== Segment start ==
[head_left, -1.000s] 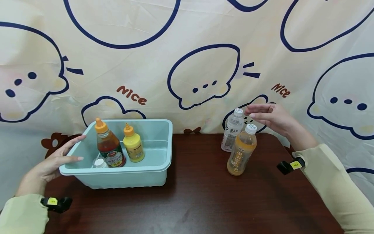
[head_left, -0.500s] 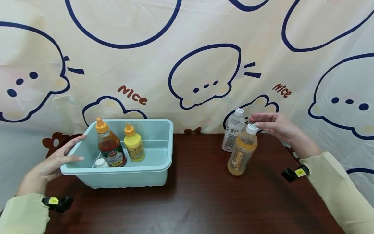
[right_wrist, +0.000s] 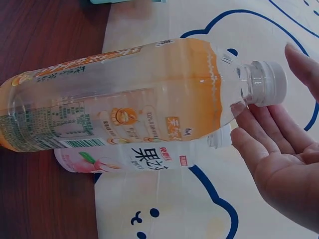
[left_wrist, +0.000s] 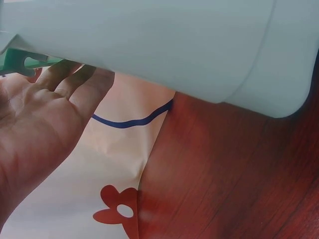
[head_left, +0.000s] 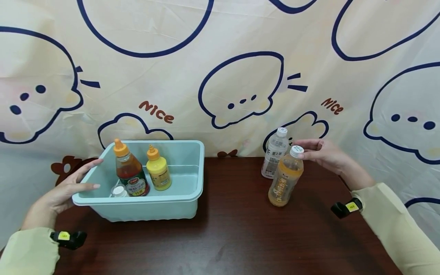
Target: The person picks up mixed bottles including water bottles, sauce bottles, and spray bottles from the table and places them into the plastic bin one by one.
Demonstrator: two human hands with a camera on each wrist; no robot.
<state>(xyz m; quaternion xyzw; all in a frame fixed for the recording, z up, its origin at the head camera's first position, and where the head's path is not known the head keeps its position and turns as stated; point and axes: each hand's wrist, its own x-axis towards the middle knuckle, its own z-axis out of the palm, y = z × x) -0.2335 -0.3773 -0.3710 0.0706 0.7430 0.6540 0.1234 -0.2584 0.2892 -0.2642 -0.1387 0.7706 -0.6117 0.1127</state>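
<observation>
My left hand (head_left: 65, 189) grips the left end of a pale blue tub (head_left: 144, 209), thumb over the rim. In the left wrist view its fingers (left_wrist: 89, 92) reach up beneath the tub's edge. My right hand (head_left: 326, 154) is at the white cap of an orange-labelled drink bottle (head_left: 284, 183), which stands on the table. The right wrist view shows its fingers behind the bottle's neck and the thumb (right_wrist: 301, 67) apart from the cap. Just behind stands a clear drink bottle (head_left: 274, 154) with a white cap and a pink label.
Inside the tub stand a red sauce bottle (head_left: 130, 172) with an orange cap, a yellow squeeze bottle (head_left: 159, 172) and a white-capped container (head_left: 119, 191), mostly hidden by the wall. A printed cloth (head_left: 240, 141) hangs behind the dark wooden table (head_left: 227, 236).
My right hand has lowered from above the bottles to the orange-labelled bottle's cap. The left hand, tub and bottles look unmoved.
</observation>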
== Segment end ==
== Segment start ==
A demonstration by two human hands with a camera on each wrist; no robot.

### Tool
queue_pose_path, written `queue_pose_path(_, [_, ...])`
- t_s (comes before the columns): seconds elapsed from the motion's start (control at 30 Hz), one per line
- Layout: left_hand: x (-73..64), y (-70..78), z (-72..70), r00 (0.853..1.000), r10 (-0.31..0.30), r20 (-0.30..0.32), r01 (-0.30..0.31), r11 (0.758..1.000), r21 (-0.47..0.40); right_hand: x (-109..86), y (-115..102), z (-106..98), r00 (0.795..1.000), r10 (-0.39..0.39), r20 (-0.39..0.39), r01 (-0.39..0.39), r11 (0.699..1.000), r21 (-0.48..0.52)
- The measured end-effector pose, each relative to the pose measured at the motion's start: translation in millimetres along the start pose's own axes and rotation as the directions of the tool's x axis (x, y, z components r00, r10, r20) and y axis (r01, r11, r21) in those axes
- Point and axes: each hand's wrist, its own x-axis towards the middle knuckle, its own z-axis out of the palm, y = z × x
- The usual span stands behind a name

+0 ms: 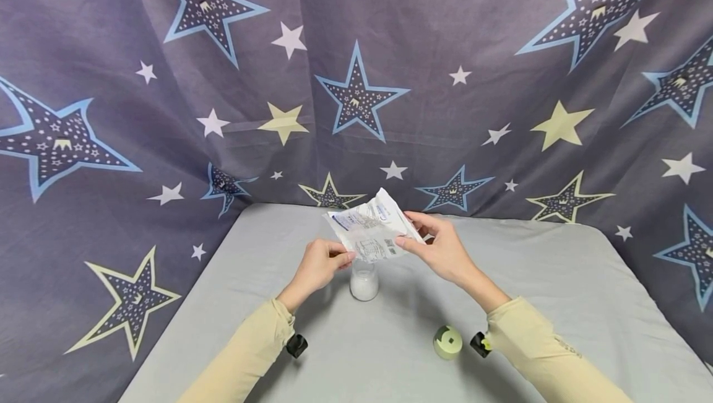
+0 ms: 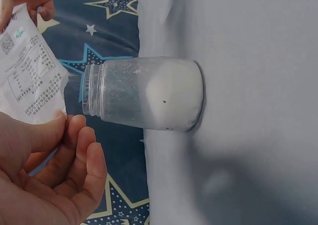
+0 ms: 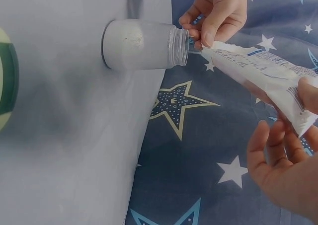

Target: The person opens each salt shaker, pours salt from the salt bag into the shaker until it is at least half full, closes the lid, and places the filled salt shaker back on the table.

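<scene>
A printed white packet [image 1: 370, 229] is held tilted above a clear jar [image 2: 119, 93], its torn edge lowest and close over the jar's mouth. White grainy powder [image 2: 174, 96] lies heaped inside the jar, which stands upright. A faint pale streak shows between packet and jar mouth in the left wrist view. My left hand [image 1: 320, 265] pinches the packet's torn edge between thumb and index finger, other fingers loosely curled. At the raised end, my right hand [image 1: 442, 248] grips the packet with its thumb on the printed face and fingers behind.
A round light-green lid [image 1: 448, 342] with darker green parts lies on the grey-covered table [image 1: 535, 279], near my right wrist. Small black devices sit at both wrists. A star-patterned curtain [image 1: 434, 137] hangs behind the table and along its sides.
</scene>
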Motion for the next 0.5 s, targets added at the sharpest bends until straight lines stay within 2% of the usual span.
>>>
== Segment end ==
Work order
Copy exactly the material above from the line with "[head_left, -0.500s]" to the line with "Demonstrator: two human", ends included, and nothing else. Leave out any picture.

Completed exercise
[head_left, -0.500s] 
[right_wrist, +0.000s] 
[left_wrist, +0.000s] 
[head_left, +0.000s] 
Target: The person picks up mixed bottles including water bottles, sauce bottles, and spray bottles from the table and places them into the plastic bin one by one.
Demonstrator: two human hands with a camera on each wrist; no robot.

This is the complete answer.